The two names that seem to have some connection to the Book of Mormon story would be Joktan’s fourth son, Jerah, and his eleventh son, Ophir, though for different reasons. It should also be kept in mind that while we place little emphasis on names in the West, in the Middle East a name, especially in the Hebrew and Arab worlds, is very significant and is not given without purpose and much thought, and has a tendency to guide one throughout his lifetime.
    Jerah. The name means “month,” and “yareah” means “moon.”  The name “moon” has been placed in Yemen and southern Arabia. Jerakh is a fortress near Hadhramaut Yemen. –arah means to wander, travel, used only five times in the entire Bible, perhaps meaning wander or journey, as does the moon through the sky, the most ambulant body in the heavens from man’s view. In addition, the name Jerah is also known as Jerad (Jered, Jarod, Jarred, Jarrod, Jerred, Jerrod), the more common use than Jerah. In this case, “Jared” means “descent” or “ruler”).
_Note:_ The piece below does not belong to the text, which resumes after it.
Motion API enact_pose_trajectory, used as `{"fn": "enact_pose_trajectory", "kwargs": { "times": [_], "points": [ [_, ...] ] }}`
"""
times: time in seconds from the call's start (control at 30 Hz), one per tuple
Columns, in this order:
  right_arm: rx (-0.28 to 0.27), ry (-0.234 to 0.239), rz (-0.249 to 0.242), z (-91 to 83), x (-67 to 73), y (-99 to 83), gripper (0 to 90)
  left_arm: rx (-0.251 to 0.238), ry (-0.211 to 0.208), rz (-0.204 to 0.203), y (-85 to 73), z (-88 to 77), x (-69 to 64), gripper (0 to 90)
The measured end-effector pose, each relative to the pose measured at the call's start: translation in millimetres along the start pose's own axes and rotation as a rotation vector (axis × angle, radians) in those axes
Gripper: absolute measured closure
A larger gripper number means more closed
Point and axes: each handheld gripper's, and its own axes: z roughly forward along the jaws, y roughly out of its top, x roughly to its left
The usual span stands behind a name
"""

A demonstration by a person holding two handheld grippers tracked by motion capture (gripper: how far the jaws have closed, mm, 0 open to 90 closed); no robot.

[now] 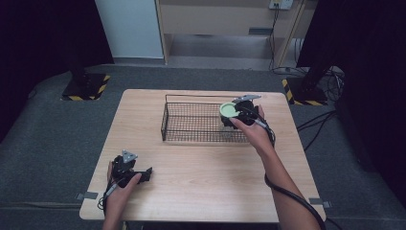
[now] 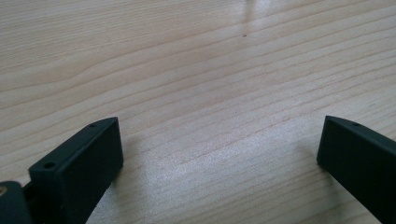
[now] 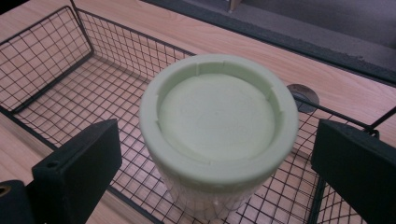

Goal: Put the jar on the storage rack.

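While the right gripper [image 3: 212,163] stands with jaws wide apart around the green-lidded jar [image 3: 218,126], the jar sits in the wire basket's [image 1: 191,136] right end, apparently placed. Only withdrawal seems left. The left gripper [image 2: 219,154] rests wide open and empty on the table [image 1: 201,182], near left.

It looked like a lab: black curtains [image 1: 43,43] flanked the wooden table [image 1: 201,182], with hazard-taped stand bases [image 1: 86,88] and loose cables [image 1: 330,81] behind it.

A squat, round jar [image 3: 218,135] with a pale green lid [image 1: 229,109] stood upright inside the black wire basket [image 1: 191,122], at its right end. The lid was on, with a raised, notched rim, and the body below looked whitish through the mesh.
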Motion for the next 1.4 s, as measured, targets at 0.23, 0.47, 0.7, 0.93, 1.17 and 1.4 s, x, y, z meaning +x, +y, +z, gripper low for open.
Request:
{"fn": "enact_pose_trajectory", "kwargs": {
  "times": [0.23,0.47,0.7,0.93,1.17,1.4],
  "points": [
    [-0.006,0.011,-0.009,-11.6,3.5,-0.8,2.4,0.0,0.0,0.0,0.0,0.0,0.0,0.0],
    [-0.022,0.017,-0.018,-22.7,4.8,-1.6,2.4,0.0,0.0,0.0,0.0,0.0,0.0,0.0],
    [-0.031,0.019,-0.023,-33.3,5.3,-4.6,2.3,0.0,0.0,0.0,0.0,0.0,0.0,0.0],
    [-0.045,0.038,-0.027,-44.3,10.7,-10.9,2.2,0.0,0.0,0.0,0.0,0.0,0.0,0.0],
    [-0.057,0.051,-0.044,-56.1,16.3,-20.1,2.1,0.0,0.0,0.0,0.0,0.0,0.0,0.0],
    [-0.052,0.043,-0.058,-63.4,15.0,-31.9,2.1,-0.001,0.0,0.0,0.0,0.0,0.0,0.0]
  ]
}}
Ophir. Like Jerath, the name Ophir, from Orah, means “way” or “path, as in “one steers his life (“Orha” means “company” or “caravan.”) Obviously, both Jared and his brother became wanderers (Ether 3:3).
    We find in the scriptural record that “the Lord did bring Jared and his brethren forth even to that great sea which divideth the lands. And as they came to the sea they pitched their tents; and they called the name of the place Moriancumer; and they dwelt in tents, and dwelt in tents upon the seashore for the space of four years” (Ether 2:13). It would certainly be understood that the location where the Jaredites settled would be given a name consistent with the one who led the party to settle there, which would be the brother of Jared, or Mahonri Moriancumer. And in looking at that name, it should be noted that the -um proceeding the -er suffix in Moriancumr’s name means “God,” and the element -r used as a final suffix can also be the form of -er, meaning the same thing, “to see.” Thus the interpretation of the name would be: ‘Morianc “sees God.”
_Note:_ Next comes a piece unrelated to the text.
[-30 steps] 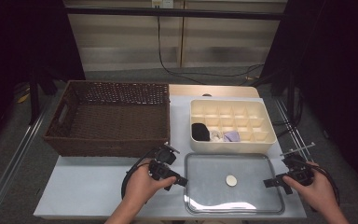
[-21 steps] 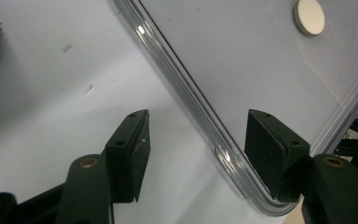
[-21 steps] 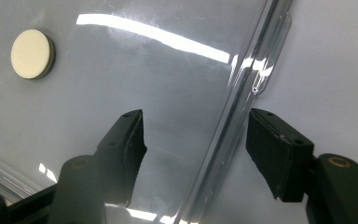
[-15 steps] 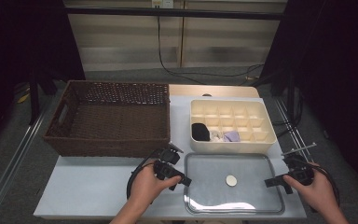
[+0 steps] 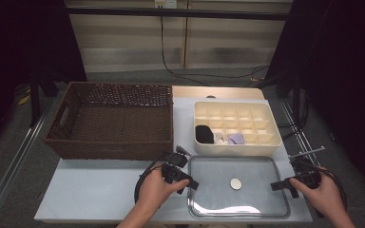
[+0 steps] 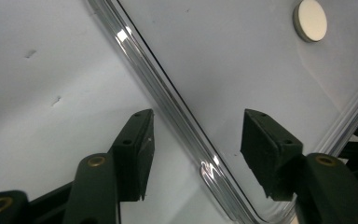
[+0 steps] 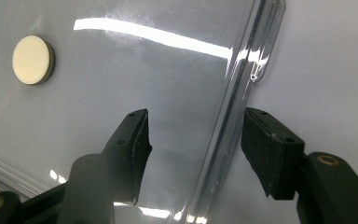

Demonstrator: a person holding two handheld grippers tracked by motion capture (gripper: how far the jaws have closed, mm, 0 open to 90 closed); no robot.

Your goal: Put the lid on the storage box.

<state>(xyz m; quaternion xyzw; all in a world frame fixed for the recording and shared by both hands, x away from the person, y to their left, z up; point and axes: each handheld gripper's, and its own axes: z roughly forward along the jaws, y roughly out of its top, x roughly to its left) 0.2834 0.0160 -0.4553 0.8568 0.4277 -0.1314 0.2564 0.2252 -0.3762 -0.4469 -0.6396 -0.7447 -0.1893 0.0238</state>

    Obviously, “to seed God” (Ether 12:21) was a profound experience that was the brother of Jared’s privilege to have on the mountain (when asking the Lord to touch the stones and give them light). It was also a life-changing experience quite consistent with the Lord changing the names of his prophets for special reasons—in this case, a name to signify that the brother of Jared actually saw the Lord and a reason for him not to mention it continually in his writings about the events of himself and his brother. Yet, the event might have been known to his closest brethren, who evidently were the “they” in “and they called the name of the place Moriancumer.”
    On the other hand, since the brother of Jared was undoubtedly the one writing this record, he might have simply inserted the name the Lord had given him, “Moriancumer,” into the record, instead of his “birth name,” by which his brethren would have known him. While this is speculative, it is consistent with the name changes the Lord caused in others (Abram to Abraham, Jacob to Israel, Simon to Peter, Saul to Paul, and women, Sarai to Sarah, Hadassah to Esther (see also Revelation 2:17).
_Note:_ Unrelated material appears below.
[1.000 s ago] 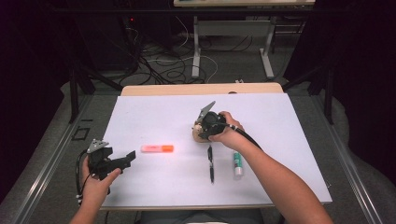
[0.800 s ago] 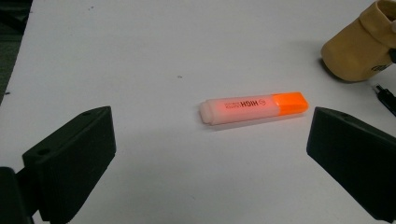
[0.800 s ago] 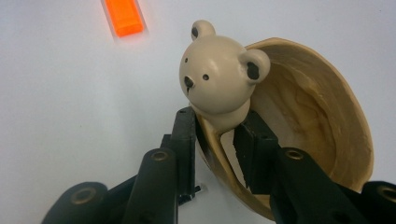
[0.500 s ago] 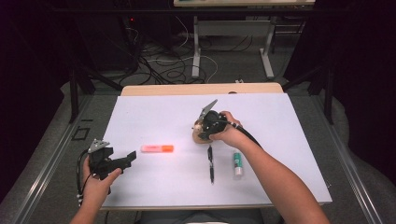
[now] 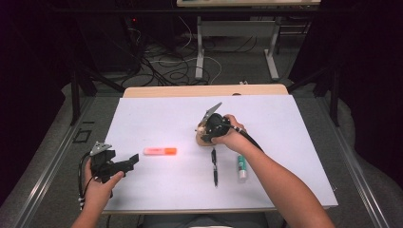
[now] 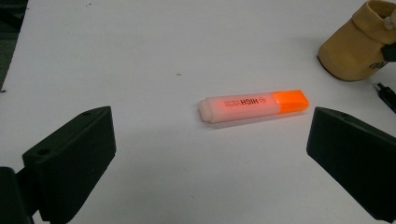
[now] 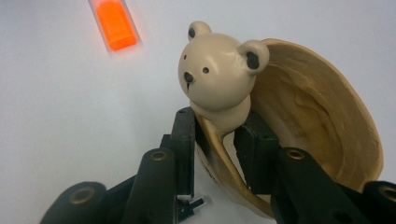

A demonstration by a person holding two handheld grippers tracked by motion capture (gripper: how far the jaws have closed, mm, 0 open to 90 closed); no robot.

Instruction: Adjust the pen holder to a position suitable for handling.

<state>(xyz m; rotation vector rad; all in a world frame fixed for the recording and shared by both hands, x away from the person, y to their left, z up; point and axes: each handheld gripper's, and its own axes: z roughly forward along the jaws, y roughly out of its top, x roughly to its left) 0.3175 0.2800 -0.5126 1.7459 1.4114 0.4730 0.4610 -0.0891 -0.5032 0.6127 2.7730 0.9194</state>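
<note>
In the high view, we find almost nothing changed from a second ago: the right gripper [image 5: 207, 127] stays at the tan pouch [image 5: 203, 137], the left gripper [image 5: 124, 163] idle. In the left gripper view, jaws spread before the highlighter [image 6: 253, 105], marked "HIGH". In the right gripper view, jaws pinch the pouch rim below its bear head [image 7: 217, 74].

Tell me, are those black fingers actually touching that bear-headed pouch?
Touching. In the right gripper view the right gripper has its fingers pressed on both sides of the pouch's rim, just below the bear head.
</note>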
    Thus, the place they called Ophir, in honor of him who brought them there, he inserted his new name, perhaps known only to him, in the record, Moriancumer.
King Solomon and the Tyrian king Hiram combined upon a joint expedition to Ophir down the Red Sea from Eziongeber (Kings and Chronicles), and three sons in the Arabic Kitab al-Magail, the Syriac “Cave of Tresures,” and the Ethiopic “Conflict of Adam and Eve”
    Ophir, of course, is a name well known along the southern coast of Arabia. In history, we find that Ophir (the eleventh son of Joktan) and other brothers moved to the area between Mesha and Sephar with a mountain on the east which many scholars believe is Zopher or Dhofar in Oman, which harbor was called Mosha (Mesha) by the Greeks, with Mt. Samban, the tallest mountain in all southern Oman on the east end of Dhofar.